DATA SHOWN:
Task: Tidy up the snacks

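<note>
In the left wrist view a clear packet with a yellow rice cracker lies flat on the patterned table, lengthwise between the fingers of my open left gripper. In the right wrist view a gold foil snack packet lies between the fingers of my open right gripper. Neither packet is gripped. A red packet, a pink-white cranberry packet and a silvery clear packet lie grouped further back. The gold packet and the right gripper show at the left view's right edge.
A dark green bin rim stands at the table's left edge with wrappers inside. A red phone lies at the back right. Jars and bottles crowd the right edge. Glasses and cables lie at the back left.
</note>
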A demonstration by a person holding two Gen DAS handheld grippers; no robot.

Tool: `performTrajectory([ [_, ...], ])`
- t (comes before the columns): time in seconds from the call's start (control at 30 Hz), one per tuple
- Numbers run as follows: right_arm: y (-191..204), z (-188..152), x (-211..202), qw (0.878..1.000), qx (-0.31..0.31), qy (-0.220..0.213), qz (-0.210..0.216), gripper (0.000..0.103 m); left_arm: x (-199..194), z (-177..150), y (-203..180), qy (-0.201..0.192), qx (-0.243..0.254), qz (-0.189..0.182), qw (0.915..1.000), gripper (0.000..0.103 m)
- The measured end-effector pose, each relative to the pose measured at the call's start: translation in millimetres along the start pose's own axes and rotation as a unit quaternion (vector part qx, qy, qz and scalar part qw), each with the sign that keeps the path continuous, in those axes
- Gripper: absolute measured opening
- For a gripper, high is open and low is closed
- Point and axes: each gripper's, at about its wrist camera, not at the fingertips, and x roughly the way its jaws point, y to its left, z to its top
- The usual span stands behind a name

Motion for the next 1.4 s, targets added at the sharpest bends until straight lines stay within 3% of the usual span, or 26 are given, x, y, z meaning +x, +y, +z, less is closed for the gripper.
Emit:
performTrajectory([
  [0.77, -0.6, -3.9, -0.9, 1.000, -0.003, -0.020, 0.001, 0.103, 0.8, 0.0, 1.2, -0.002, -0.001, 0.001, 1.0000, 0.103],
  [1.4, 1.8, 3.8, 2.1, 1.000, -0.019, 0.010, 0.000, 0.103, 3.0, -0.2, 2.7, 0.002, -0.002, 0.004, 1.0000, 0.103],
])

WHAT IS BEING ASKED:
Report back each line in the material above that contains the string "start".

TASK RESPONSE:
- t (comes before the columns): time in seconds from the call's start (control at 30 Hz), one per tuple
- The measured end-effector pose, each relative to the pose measured at the call's start: translation in millimetres along the start pose's own axes and rotation as a unit quaternion (vector part qx, qy, qz and scalar part qw), each with the sign that keeps the path continuous, in those axes

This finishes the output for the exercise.